▸ EXERCISE DIRECTIONS
Identify and copy all lines of the material where the string "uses" is found.

▸ GIVEN RECORDS
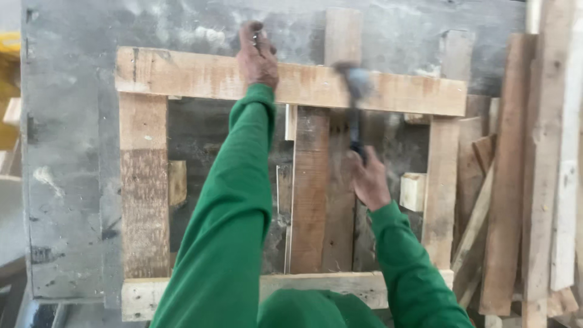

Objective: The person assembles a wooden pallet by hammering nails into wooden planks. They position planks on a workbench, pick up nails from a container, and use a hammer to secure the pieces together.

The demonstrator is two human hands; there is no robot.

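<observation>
Your left hand (257, 56) rests at the upper edge of the top rail (291, 82) of a wooden frame (144, 182), its fingers pressed together and pinching a small metallic object, probably a nail (257, 37), held upright against the rail; the object is too small to identify with certainty. Your right hand (368, 180) grips the dark handle of a hammer (356, 103), fingers wrapped closed around it. The hammer head is blurred and lies over the top rail, to the right of your left hand and apart from it.

The frame stands upright against a grey panel (67, 170). It consists of the pale top rail, a pale bottom rail (316, 284), a left upright with a darker, rough lower half, a reddish-brown centre upright (311, 194) and a lighter right upright (439, 188). The hammer handle crosses in front of the gap between the centre and right uprights. A small pale wooden block (413, 191) sits inside the frame just to the right of your right hand.

Both forearms wear green sleeves (231, 200). To the right of the frame, several loose planks (516, 176) lean upright and at angles against one another.
</observation>
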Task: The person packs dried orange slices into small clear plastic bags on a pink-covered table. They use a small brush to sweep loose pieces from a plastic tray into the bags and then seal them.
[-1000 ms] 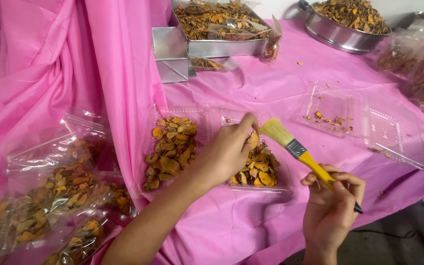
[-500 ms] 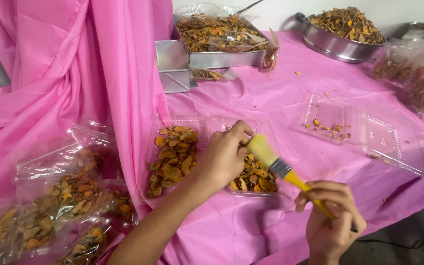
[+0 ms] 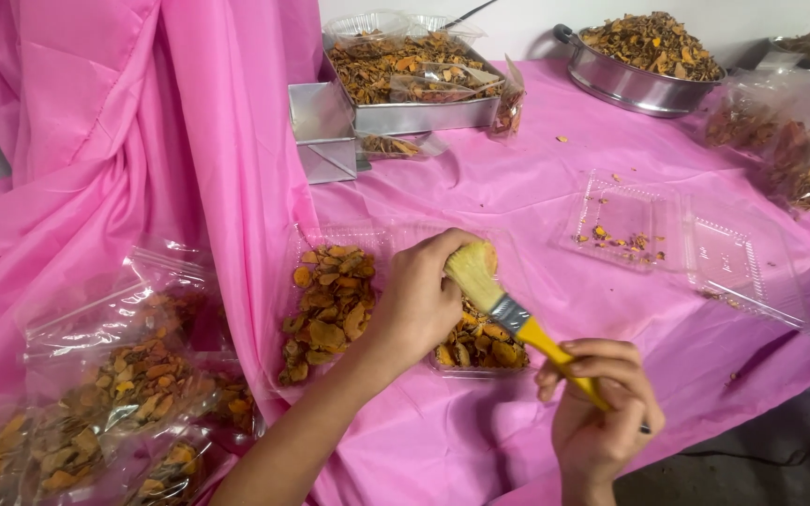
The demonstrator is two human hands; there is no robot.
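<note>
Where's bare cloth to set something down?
Free: pink cloth between the metal tray and the open clear container. Crowded: left edge, filled bags; middle, left hand and brush over the filled container.

Filled clamshell tray (image 3: 330, 309) sits near the bench's (image 3: 536, 197) front edge, another open tray (image 3: 630, 225) to its right, metal box (image 3: 405, 89) and pot (image 3: 639, 66) along the back edge, bags (image 3: 114, 403) at the front-left corner.

A yellow-handled paintbrush (image 3: 508, 314) tilts bristles-up over an open clear plastic box (image 3: 480, 351) of dried orange-brown pieces, lying near the pink table's front edge.
</note>
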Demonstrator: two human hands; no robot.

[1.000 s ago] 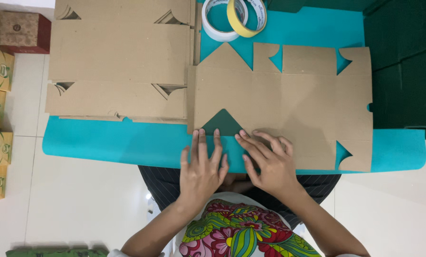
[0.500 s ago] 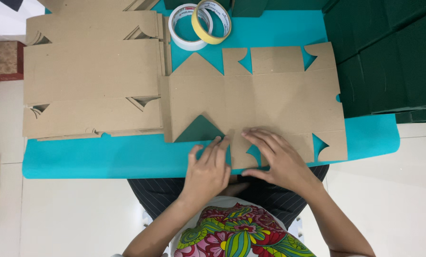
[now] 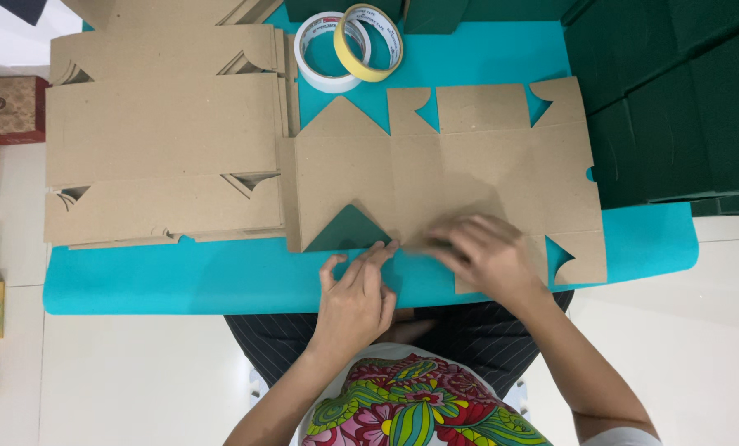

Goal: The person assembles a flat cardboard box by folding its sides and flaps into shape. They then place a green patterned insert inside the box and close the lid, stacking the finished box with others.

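Flattened, both hands press the near edge of a die-cut brown cardboard blank (image 3: 460, 169): the left hand (image 3: 355, 299) has slid toward 7 o'clock, while the right hand (image 3: 485, 256) stays atop. Notched flaps lie unfolded on a turquoise mat (image 3: 171, 277); tape rolls (image 3: 349, 43) sit at 12 o'clock.

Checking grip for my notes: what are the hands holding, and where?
Both hands, left hand and right hand, press the flat cardboard box blank at its near edge; nothing is lifted.
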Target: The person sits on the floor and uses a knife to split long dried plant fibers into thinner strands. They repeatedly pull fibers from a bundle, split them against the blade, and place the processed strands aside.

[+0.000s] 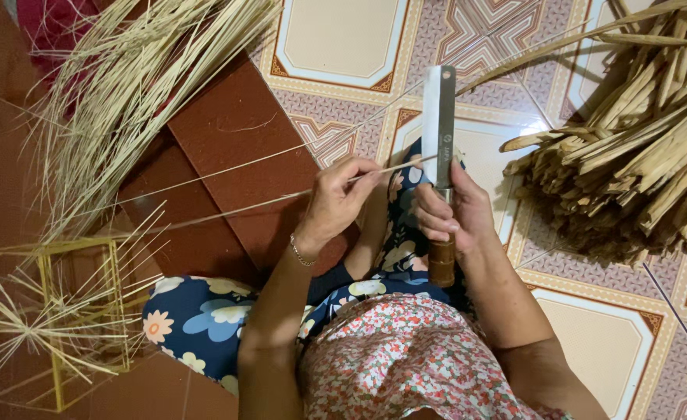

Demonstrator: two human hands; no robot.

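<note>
A seated person in floral clothes works a thin strip against a knife, seen from above. The right hand is closed tight around the knife's brown wooden handle, just below the blade, which points straight up and away from the body with its flat face to the camera. The left hand, just left of the knife, pinches the strip between thumb and fingertips, the other fingers curled loosely; a thin bracelet circles that wrist. The strip's near end meets the blade's left edge about halfway up, and the rest runs far left of the knife, across a dark red mat. A second fine strip lies roughly parallel above it. Right of the knife, well apart, a thick bundle of split stalks lies on the patterned tile floor. Far left and above the knife, a loose sheaf of pale fine strips fans out. Far left and below the knife stands a yellow frame holding more loose strips.
</note>
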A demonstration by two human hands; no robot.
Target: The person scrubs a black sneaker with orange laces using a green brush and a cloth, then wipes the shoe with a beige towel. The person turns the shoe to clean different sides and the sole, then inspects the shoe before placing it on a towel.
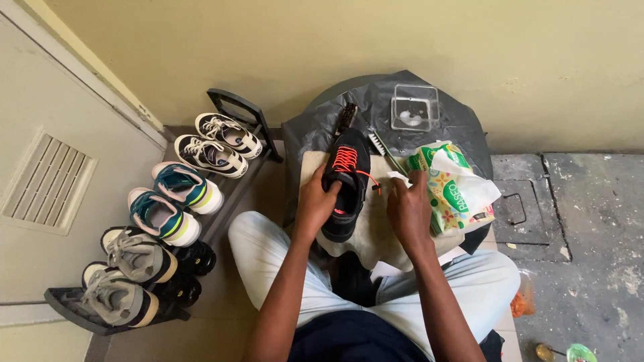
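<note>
A black knit sneaker with bright orange laces (345, 184) lies sole-down on a cream cloth (376, 231) spread over a small round table wrapped in dark grey plastic sheeting (389, 107), and everything else is placed from that shoe. The left hand (315, 204) clasps the shoe's left side near the collar, fingers curled against the upper. The right hand (408, 208), just right of the shoe, pinches a small white tissue (398, 177) between thumb and fingertips, close to the loose lace end.

The shoe looks light and soft in the upper, likely to give under pressure, while the sole seems stiffer; a hold around the heel and midsole would probably steady it best, since the mesh would buckle and the laces slip.

Right of the shoe sits a green flowered soft pack of tissues (453, 191), crinkly, with a sheet sticking out. Beyond the toe lie a dark bristle brush (346, 117) and a slim white-handled brush (382, 147); farther back stands a clear square plastic tub (414, 107). Well to the shoe's left, a black slatted shoe rack (235, 107) carries pairs of canvas, mesh and grey sneakers against a pale door.
</note>
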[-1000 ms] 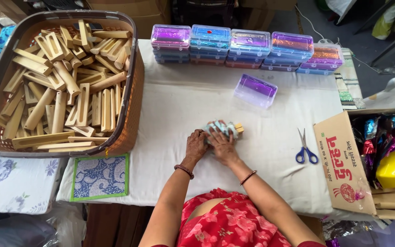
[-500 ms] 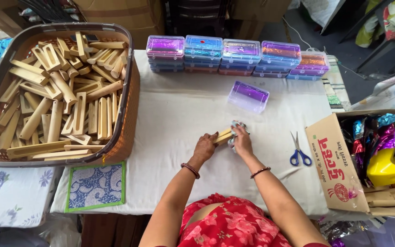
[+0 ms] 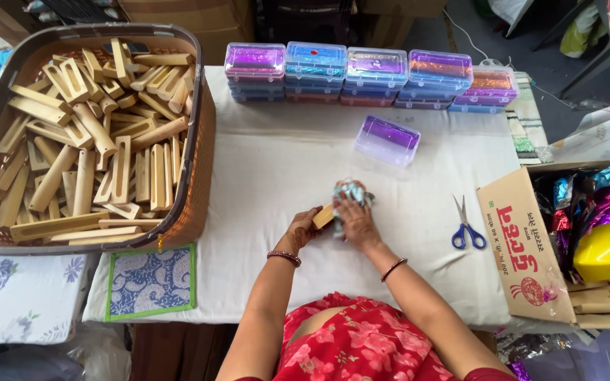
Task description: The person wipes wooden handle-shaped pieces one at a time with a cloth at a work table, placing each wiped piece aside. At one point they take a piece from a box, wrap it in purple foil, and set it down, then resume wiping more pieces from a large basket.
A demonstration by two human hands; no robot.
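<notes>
My left hand grips the bare end of a wooden block on the white tablecloth. My right hand presses shiny blue-silver foil around the block's other end. Both hands sit close together at the middle of the table, just in front of my red floral clothing. A single clear box with a purple lid lies a little beyond the hands.
A large brown basket of several wooden blocks fills the left. Stacked clear boxes with coloured lids line the far edge. Blue-handled scissors lie at right, beside a cardboard box of foil scraps. A blue patterned mat lies near left.
The hands shifted slightly toward the table's middle with the block. The block has turned, so its bare wooden end now sticks out to the left while foil covers the rest.
</notes>
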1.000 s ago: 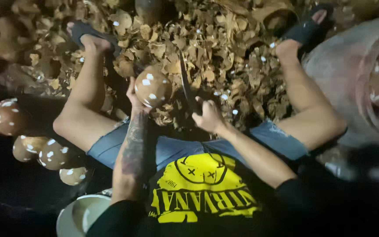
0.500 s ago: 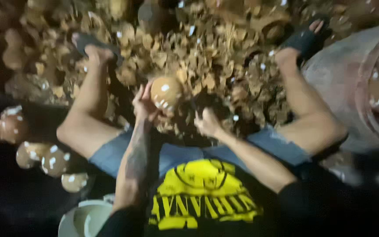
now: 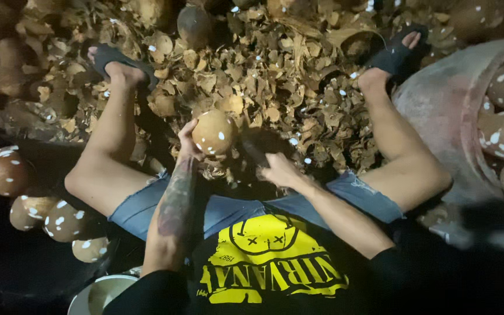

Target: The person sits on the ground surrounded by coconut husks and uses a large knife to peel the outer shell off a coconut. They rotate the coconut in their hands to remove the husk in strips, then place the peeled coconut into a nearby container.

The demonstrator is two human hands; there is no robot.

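Coconut (image 3: 214,133), round, brown and flecked with white where the shell has been chipped, sits raised in the left hand (image 3: 189,140) just above the heap of husk scraps (image 3: 275,76); the fingers curl round its near side from below, closed snugly enough to carry it, which I judge keeps the top and far face bare for working; the right hand (image 3: 278,171) hovers low beside it, close to but apart from the nut, fingers bent inward as if round a dark handle or blade (image 3: 256,153), though blur and shadow leave it unclear whether anything is truly gripped; the person sits on the ground with legs spread, so the scraps fall between the knees and the nut is held over that gap; each foot wears a dark sandal (image 3: 109,57) planted in the litter. To the person's left lie several peeled coconuts (image 3: 59,219) on a dark surface; to the right a large grey sack (image 3: 444,116) holds more of the same; a pale bowl (image 3: 103,291) shows at the lower edge near the left elbow; the left forearm crosses the lap and hides part of the shorts.
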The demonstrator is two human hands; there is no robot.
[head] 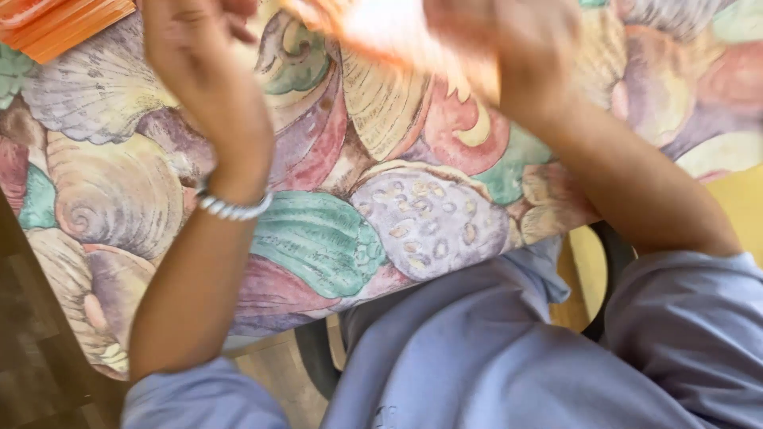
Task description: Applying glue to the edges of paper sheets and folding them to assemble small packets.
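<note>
My left hand [203, 67] is raised over the table at the upper left, wearing a silver beaded bracelet [233, 208] on the wrist; its fingers run out of the top of the view. My right hand [509, 48] is at the top centre-right, blurred. Between the two hands is a pale orange-white blurred thing [389, 32] that both seem to touch; what it is cannot be made out. My lilac sleeves and top [493, 349] fill the bottom of the view.
A tablecloth printed with large seashells [381, 214] covers the table. An orange ribbed object [63, 24] lies at the top left corner. Dark wooden floor [32, 349] shows at the lower left, and a yellow chair seat [739, 206] at the right.
</note>
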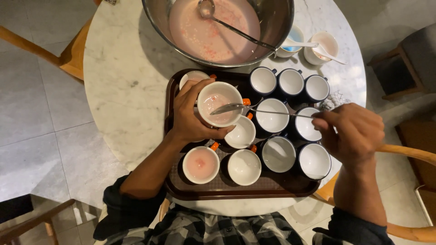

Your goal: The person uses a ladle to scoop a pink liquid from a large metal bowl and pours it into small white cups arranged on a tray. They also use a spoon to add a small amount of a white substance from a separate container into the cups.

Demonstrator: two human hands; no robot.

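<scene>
Cup (220, 103), white with an orange handle, sits in the left hand (193, 115), lifted just above the tray (172, 149). The left fingers wrap around the cup's side and base, pressed against it. Pink liquid with small bits fills the lower part of the cup.

The right hand (352, 131) holds a long spoon (254, 109) by the far end of its handle; its fingers are pinched together on that end. The spoon lies nearly level, and its bowl rests over the cup's rim, above the pink liquid.

On the dark brown tray stand many more cups. Those on the left have orange handles: one near the front edge (200, 164) holds pink liquid, and two beside it (244, 167) look empty. Those on the right are dark blue outside and white inside (290, 82), all seemingly empty.

The tray rests on a round marble desk (122, 81). Behind the tray is a big metal bowl (218, 29) of the pink liquid, with a ladle (227, 25) leaning in it. Right of the bowl stand two small cups (323, 45), each with a white spoon. Wooden chairs (59, 54) stand around the desk on a tiled floor.
</scene>
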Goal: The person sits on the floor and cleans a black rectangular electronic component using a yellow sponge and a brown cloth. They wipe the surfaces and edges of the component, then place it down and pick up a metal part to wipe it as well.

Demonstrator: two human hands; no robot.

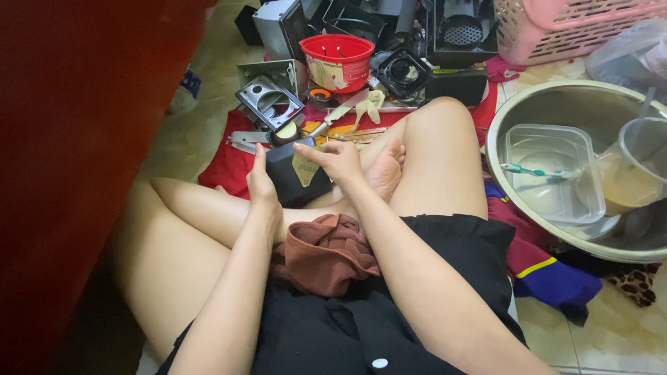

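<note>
1. Head view, looking down. Person seated cross-legged on a tiled floor [611,333]; both forearms reach forward over the lap.
2. Left hand [262,186] grips the left edge of a small dark box-shaped part [295,180], thumb up along its side, fingers wrapped behind.
3. Right hand [340,161] rests on the part's upper right corner, fingers curled over the top edge, also holding it. A pale yellowish label [304,169] shows on the part's face between the two hands.
4. The part sits just above the crossed shins, close to the sole of one bare foot [386,170].
5. A rust-brown cloth [325,251] lies bunched in the lap, below the hands, on black clothing.
6. Ahead of the hands: a red cloth [226,163] on the floor, carrying loose metal pieces, a square metal frame [268,101] and a flat blade-like tool [338,112].
7. Further back: a red plastic bucket [337,61], dark appliance parts, a pink basket [577,28].
8. To the right: a large steel basin [517,111] holding a clear plastic container [552,173], a toothbrush [531,170] and a clear cup [636,170] of brownish liquid.
9. Dark red surface fills the left edge; cannot tell what it is.
</note>
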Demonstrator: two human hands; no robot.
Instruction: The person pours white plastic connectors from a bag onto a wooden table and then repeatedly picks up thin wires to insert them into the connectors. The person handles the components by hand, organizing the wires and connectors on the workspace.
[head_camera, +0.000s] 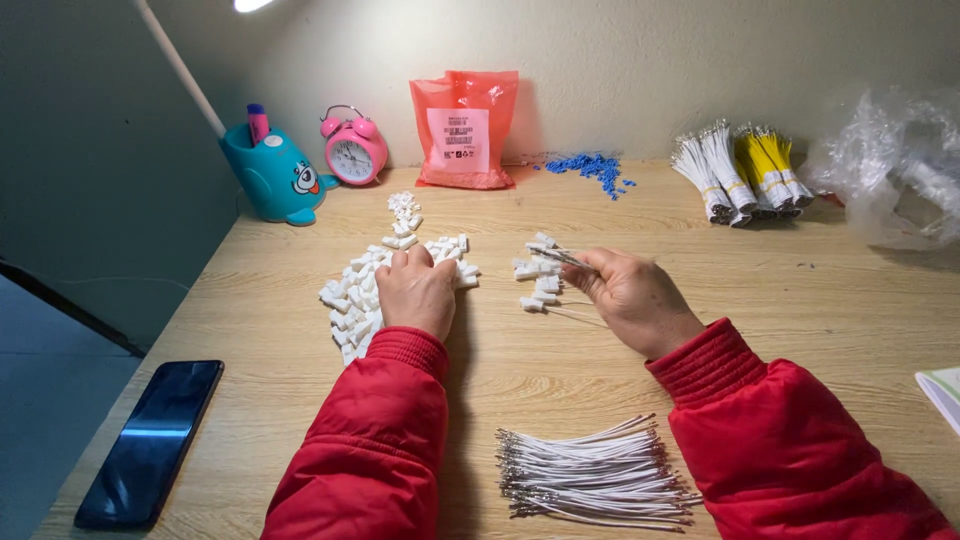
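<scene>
Wooden table (820, 300), light grain, wall along far edge.
Clear crumpled plastic bag (890, 170) at far right corner.
Red sleeves (370, 440) in from near edge, both arms.
Red plastic pouch (465, 128) upright against wall, far edge centre.
Teal cartoon pen holder (275, 175) at far left corner, pink alarm clock (352, 148) just beside it on the right.
Dark phone (150, 440) flat at near left corner, screen off.
Loose bunch of white wires (595, 475) near the near edge, centre, metal terminals at their left ends.
Bundled white and yellow wires (740, 170) at far edge, right of centre.
Pile of white connector housings (365, 280) left of centre.
Left hand (415, 290) palm down on that pile, fingers curled into the pieces; grip on any single piece not visible.
Right hand (630, 295) right of centre, well apart from the left, fingers pinched on thin white wires (560, 257) pointing left.
Small cluster of white housings (538, 272) at the wire tips, just beside the right fingertips.
Blue small parts (592, 168) scattered at far edge, centre.
</scene>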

▸ RESPONSE FOR THIS EXERCISE
Target: The person sits on the floor and uses a knife to split long dried plant fibers into thinner strands. They repeatedly pull fibers from a bundle, split them against the blade, and place the processed strands aside.
Target: The person sits on the ground surrounded by coconut husks and uses a large knife to peel the outer shell off a coconut. They rotate the coconut in their hands to remove the husk in strips, then place the peeled coconut into a nearby container.
Your goal: The person uses a ladle to scoop a pink liquid from a large metal bowl and pours it into small white cups arranged on a tray. They also use a spoon to add a small amount of a white substance from a separate container into the cups.

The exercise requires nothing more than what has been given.